## TASK OBJECTIVE
What is needed is an exact copy of the data that follows.

## GIVEN INFORMATION
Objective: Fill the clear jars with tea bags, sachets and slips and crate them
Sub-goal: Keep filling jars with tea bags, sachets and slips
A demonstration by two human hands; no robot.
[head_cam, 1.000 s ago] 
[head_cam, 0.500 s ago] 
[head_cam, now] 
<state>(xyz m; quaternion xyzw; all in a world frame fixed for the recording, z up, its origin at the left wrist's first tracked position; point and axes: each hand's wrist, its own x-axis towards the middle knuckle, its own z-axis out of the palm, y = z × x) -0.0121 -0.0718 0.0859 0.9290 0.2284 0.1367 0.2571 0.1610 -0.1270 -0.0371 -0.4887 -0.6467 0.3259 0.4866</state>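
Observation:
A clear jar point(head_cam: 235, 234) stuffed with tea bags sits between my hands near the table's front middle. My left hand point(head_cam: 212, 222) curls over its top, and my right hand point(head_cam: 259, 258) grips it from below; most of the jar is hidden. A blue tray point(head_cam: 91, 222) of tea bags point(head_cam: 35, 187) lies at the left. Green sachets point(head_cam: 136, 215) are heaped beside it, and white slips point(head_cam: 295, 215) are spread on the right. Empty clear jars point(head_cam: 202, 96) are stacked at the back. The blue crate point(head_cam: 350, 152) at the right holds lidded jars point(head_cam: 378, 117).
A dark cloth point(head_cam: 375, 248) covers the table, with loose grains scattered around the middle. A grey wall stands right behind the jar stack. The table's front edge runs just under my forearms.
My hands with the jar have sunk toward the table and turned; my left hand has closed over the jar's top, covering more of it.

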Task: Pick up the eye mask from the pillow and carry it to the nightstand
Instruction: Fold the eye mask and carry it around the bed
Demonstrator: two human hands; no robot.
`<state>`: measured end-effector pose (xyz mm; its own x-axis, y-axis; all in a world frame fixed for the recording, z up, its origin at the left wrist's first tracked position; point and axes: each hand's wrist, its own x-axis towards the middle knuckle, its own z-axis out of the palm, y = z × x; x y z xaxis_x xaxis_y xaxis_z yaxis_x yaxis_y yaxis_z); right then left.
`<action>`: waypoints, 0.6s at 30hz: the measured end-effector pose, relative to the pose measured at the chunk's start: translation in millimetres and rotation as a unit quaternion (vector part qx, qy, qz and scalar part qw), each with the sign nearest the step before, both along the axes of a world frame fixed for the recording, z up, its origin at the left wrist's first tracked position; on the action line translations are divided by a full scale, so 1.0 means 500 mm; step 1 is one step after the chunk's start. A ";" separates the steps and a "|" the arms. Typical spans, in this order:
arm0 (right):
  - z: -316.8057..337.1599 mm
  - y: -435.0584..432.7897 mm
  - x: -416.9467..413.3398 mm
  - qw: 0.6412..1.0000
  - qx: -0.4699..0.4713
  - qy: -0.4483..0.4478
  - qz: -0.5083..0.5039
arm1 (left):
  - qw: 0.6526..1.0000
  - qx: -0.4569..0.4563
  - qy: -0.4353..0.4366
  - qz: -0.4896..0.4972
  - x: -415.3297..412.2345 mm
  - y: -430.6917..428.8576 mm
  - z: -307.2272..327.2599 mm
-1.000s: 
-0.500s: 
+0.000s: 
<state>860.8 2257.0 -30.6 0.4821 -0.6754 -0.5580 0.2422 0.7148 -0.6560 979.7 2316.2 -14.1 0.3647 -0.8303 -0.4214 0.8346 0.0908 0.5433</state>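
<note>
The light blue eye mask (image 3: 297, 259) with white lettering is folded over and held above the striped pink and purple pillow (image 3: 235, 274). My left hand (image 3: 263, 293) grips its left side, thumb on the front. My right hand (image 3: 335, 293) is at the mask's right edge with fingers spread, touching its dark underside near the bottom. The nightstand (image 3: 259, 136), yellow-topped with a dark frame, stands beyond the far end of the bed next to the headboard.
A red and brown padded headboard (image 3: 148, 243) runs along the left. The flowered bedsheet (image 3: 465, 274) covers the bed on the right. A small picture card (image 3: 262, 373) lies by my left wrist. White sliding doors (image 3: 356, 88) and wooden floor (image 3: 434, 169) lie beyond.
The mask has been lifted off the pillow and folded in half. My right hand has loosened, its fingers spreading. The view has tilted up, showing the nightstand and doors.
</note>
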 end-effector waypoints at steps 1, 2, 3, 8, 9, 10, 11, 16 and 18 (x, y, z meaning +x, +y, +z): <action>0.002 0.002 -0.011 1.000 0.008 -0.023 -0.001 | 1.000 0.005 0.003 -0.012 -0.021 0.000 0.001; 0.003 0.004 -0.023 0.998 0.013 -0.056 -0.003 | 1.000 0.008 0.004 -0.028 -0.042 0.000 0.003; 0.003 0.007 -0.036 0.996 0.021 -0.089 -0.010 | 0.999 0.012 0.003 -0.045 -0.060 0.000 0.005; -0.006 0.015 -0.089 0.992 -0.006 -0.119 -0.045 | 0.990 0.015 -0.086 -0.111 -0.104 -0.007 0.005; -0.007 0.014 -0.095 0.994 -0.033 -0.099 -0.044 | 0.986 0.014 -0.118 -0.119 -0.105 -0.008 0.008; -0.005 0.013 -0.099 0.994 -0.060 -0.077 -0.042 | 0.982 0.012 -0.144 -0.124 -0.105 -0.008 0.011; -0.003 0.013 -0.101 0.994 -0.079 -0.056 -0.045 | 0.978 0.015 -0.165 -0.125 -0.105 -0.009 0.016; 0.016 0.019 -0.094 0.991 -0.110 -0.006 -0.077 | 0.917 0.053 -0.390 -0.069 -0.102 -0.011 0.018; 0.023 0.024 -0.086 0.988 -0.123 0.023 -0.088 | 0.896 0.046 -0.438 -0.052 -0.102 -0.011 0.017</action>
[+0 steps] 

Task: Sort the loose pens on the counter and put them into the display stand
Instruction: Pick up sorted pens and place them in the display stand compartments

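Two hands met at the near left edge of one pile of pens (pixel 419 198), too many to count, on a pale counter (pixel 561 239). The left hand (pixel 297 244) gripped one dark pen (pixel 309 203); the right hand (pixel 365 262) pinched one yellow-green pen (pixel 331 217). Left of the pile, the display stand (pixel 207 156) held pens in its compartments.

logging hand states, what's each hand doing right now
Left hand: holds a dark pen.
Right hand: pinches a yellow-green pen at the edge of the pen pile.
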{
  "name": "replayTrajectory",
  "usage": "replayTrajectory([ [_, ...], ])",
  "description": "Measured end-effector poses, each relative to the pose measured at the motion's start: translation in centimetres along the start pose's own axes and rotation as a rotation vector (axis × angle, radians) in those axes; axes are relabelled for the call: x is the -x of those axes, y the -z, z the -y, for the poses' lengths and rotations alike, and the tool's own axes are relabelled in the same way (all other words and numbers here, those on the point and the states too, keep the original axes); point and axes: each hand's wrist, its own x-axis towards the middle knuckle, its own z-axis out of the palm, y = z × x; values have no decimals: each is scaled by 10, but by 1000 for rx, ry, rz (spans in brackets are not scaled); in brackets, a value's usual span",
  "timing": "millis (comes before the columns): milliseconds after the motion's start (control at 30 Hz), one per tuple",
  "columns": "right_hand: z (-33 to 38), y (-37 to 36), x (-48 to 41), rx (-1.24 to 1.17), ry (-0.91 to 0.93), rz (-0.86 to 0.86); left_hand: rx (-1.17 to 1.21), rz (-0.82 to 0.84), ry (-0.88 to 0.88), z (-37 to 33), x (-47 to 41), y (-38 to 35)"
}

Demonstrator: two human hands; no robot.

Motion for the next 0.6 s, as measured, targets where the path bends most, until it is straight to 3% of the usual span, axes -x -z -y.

## FINISHED TASK
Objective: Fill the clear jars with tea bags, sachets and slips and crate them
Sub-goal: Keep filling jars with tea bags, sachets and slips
A demonstration by two human hands; no robot.
[head_cam, 1.000 s ago] 
[head_cam, 0.500 s ago] 
[head_cam, now] 
<state>(xyz m; quaternion xyzw; all in a world frame fixed for the recording, z up, its origin at the left wrist's first tracked position; point and axes: each hand's wrist, its own x-axis towards the middle knuckle, its own z-axis out of the palm, y = z × x) -0.0121 -0.0718 0.0859 0.9290 0.2284 0.1367 0.2571 0.1610 -0.1270 -0.0371 -0.4887 -0.6467 0.3259 0.4866</state>
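Observation:
A clear jar point(head_cam: 235, 234) stuffed with tea bags sits between my hands near the table's front middle. My left hand point(head_cam: 212, 222) curls over its top, and my right hand point(head_cam: 259, 258) grips it from below; most of the jar is hidden. A blue tray point(head_cam: 91, 222) of tea bags point(head_cam: 35, 187) lies at the left. Green sachets point(head_cam: 136, 215) are heaped beside it, and white slips point(head_cam: 295, 215) are spread on the right. Empty clear jars point(head_cam: 202, 96) are stacked at the back. The blue crate point(head_cam: 350, 152) at the right holds lidded jars point(head_cam: 378, 117).
A dark cloth point(head_cam: 375, 248) covers the table, with loose grains scattered around the middle. A grey wall stands right behind the jar stack. The table's front edge runs just under my forearms.
My hands with the jar have sunk toward the table and turned; my left hand has closed over the jar's top, covering more of it.
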
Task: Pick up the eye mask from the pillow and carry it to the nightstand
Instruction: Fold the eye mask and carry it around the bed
Demonstrator: two human hands; no robot.
`<state>`: measured end-effector pose (xyz mm; its own x-axis, y-axis; all in a world frame fixed for the recording, z up, its origin at the left wrist's first tracked position; point and axes: each hand's wrist, its own x-axis towards the middle knuckle, its own z-axis out of the palm, y = z × x; x y z xaxis_x xaxis_y xaxis_z yaxis_x yaxis_y yaxis_z); right then left.
`<action>`: waypoints, 0.6s at 30hz: the measured end-effector pose, relative to the pose measured at the chunk's start: translation in millimetres and rotation as a unit quaternion (vector part qx, qy, qz and scalar part qw), each with the sign nearest the step before, both along the axes of a world frame fixed for the recording, z up, its origin at the left wrist's first tracked position; on the action line translations are divided by a full scale, so 1.0 means 500 mm; step 1 is one step after the chunk's start. A ";" separates the steps and a "|" the arms. Typical spans, in this order:
arm0 (right):
  - z: -316.8057..337.1599 mm
  - y: -435.0584..432.7897 mm
  - x: -416.9467..413.3398 mm
  - qw: 0.6412..1.0000
  - qx: -0.4699..0.4713
  - qy: -0.4483..0.4478
  - qz: -0.5083..0.5039
arm1 (left):
  - qw: 0.6526..1.0000
  - qx: -0.4569..0.4563
  - qy: -0.4353..0.4366
  - qz: -0.4896..0.4972
  - x: -415.3297..412.2345 mm
  - y: -430.6917..428.8576 mm
  - z: -307.2272..327.2599 mm
-1.000s: 
-0.500s: 
+0.000s: 
<state>860.8 2257.0 -30.6 0.4821 -0.6754 -0.5580 0.2422 0.7148 -0.6560 979.7 2316.2 -14.1 0.3647 -0.8303 -0.4214 0.8346 0.0908 0.5433</state>
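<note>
The light blue eye mask (image 3: 297, 259) with white lettering is folded over and held above the striped pink and purple pillow (image 3: 235, 274). My left hand (image 3: 263, 293) grips its left side, thumb on the front. My right hand (image 3: 335, 293) is at the mask's right edge with fingers spread, touching its dark underside near the bottom. The nightstand (image 3: 259, 136), yellow-topped with a dark frame, stands beyond the far end of the bed next to the headboard.
A red and brown padded headboard (image 3: 148, 243) runs along the left. The flowered bedsheet (image 3: 465, 274) covers the bed on the right. A small picture card (image 3: 262, 373) lies by my left wrist. White sliding doors (image 3: 356, 88) and wooden floor (image 3: 434, 169) lie beyond.
The mask has been lifted off the pillow and folded in half. My right hand has loosened, its fingers spreading. The view has tilted up, showing the nightstand and doors.
</note>
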 end-effector waypoints at steps 1, 2, 3, 8, 9, 10, 11, 16 and 18 (x, y, z meaning +x, +y, +z): <action>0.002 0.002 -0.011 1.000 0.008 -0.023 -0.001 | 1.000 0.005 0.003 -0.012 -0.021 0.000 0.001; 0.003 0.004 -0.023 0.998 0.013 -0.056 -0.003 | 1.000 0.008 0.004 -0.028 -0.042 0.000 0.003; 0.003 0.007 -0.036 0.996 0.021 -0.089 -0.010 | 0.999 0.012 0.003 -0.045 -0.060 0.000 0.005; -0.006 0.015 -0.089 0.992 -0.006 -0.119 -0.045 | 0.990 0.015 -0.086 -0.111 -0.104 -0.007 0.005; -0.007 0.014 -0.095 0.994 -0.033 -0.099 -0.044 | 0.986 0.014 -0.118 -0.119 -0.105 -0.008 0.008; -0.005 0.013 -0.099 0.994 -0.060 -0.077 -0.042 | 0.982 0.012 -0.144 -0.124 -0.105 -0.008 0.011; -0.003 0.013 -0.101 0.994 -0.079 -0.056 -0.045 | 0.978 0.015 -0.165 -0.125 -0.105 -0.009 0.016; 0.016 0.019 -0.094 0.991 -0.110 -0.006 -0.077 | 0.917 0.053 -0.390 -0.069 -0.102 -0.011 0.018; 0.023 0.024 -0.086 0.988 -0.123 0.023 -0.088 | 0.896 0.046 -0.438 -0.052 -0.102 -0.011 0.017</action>
[+0 steps] 

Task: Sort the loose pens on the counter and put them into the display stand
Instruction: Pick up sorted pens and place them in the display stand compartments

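Two hands met at the near left edge of one pile of pens (pixel 419 198), too many to count, on a pale counter (pixel 561 239). The left hand (pixel 297 244) gripped one dark pen (pixel 309 203); the right hand (pixel 365 262) pinched one yellow-green pen (pixel 331 217). Left of the pile, the display stand (pixel 207 156) held pens in its compartments.

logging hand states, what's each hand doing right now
Left hand: holds a dark pen.
Right hand: pinches a yellow-green pen at the edge of the pen pile.
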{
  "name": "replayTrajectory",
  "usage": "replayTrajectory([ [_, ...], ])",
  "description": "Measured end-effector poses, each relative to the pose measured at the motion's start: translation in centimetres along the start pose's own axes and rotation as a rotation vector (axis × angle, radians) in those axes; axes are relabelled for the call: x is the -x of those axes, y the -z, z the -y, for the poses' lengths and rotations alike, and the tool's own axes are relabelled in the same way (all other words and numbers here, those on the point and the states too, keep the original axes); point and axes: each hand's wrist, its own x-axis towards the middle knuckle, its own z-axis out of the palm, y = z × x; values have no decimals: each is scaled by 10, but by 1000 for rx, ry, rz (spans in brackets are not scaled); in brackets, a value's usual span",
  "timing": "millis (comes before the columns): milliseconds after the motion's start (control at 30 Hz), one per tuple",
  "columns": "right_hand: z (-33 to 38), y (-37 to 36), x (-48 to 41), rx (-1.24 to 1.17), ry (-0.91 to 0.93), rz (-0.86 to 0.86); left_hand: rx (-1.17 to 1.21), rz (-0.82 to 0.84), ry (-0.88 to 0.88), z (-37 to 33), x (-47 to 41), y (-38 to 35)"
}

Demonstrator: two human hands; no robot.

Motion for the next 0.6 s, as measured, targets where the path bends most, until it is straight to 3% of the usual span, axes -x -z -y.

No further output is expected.